DATA SHOWN:

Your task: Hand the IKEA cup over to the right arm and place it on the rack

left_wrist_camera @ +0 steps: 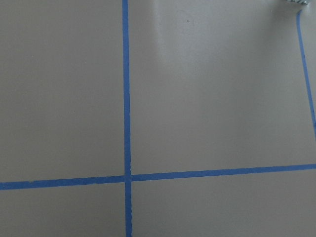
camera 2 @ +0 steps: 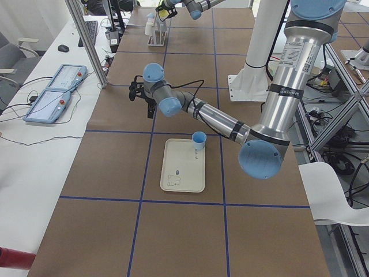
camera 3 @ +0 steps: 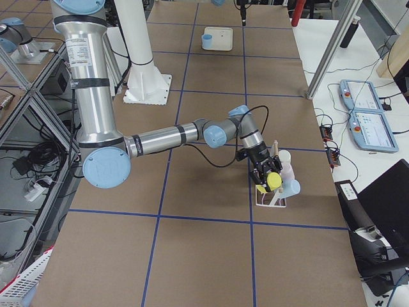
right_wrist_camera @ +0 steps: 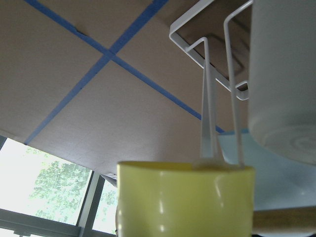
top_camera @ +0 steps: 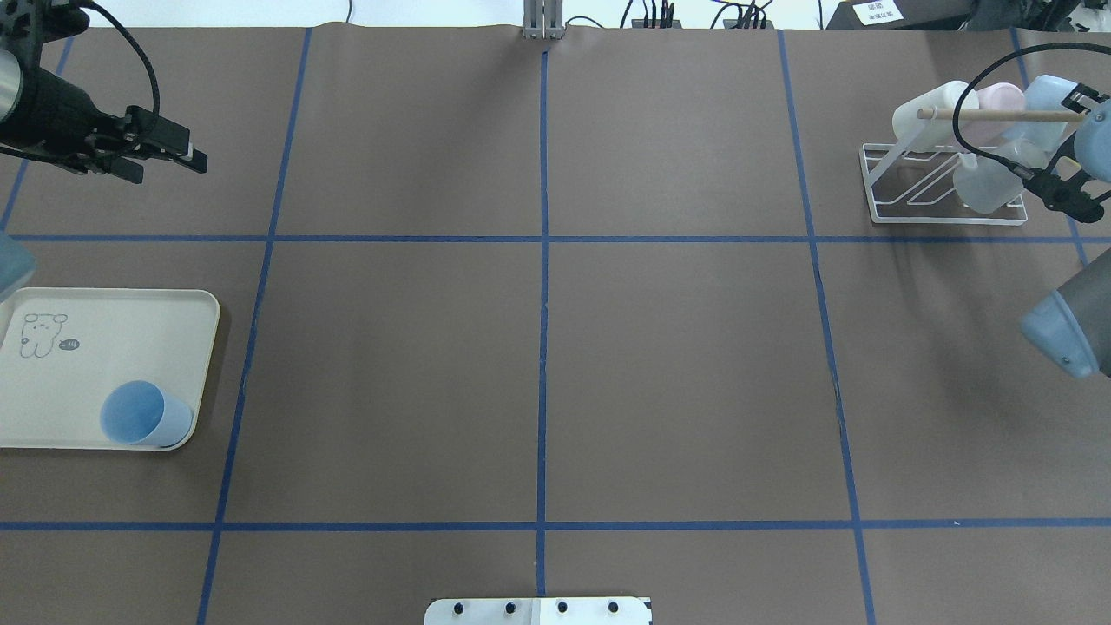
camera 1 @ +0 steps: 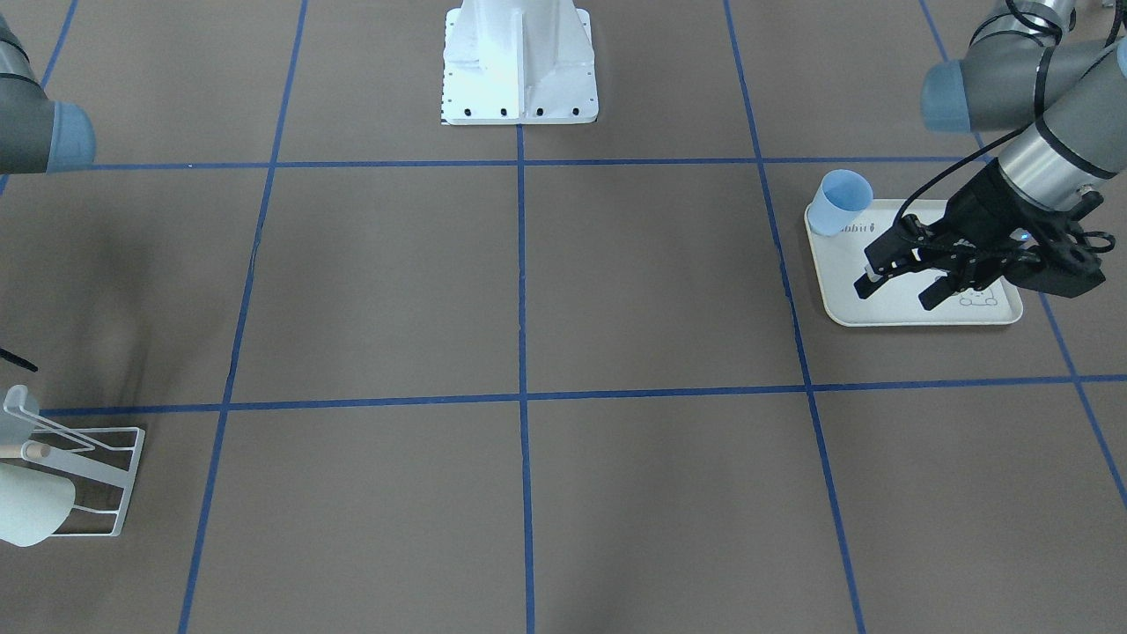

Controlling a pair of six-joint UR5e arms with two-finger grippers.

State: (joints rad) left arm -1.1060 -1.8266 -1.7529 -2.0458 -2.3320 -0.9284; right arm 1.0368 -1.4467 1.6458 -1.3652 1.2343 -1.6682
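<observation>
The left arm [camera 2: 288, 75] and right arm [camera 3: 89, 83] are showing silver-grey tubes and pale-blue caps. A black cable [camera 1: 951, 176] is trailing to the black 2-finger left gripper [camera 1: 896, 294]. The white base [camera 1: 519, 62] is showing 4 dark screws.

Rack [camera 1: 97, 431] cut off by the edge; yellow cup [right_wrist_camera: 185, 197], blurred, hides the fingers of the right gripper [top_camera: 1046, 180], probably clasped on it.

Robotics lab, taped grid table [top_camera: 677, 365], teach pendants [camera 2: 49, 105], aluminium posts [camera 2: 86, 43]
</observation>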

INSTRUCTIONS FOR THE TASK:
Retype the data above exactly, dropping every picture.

ANSWER BOX:
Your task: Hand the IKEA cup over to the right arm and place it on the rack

left_wrist_camera @ +0 steps: 
camera 2 @ +0 steps: 
camera 3 @ +0 steps: 
right_wrist_camera @ +0 steps: 
top_camera @ +0 steps: 
camera 1 @ +0 steps: 

Controlling a pair of six-joint UR5e arms with two-finger grippers.

State: (joints rad) left arm -1.1060 -1.8266 -1.7529 -2.0458 -2.3320 -0.9284; right arm 1.0368 -1.4467 1.6458 -1.3652 1.2343 -1.6682
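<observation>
The left arm [camera 2: 288, 75] and right arm [camera 3: 89, 83] are showing silver-grey tubes and pale-blue caps. A black cable [camera 1: 951, 176] is trailing to the black 2-finger left gripper [camera 1: 896, 294]. The white base [camera 1: 519, 62] is showing 4 dark screws.

Rack [camera 1: 97, 431] cut off by the edge; yellow cup [right_wrist_camera: 185, 197], blurred, hides the fingers of the right gripper [top_camera: 1046, 180], probably clasped on it.

Robotics lab, taped grid table [top_camera: 677, 365], teach pendants [camera 2: 49, 105], aluminium posts [camera 2: 86, 43]
</observation>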

The exercise calls for nothing more.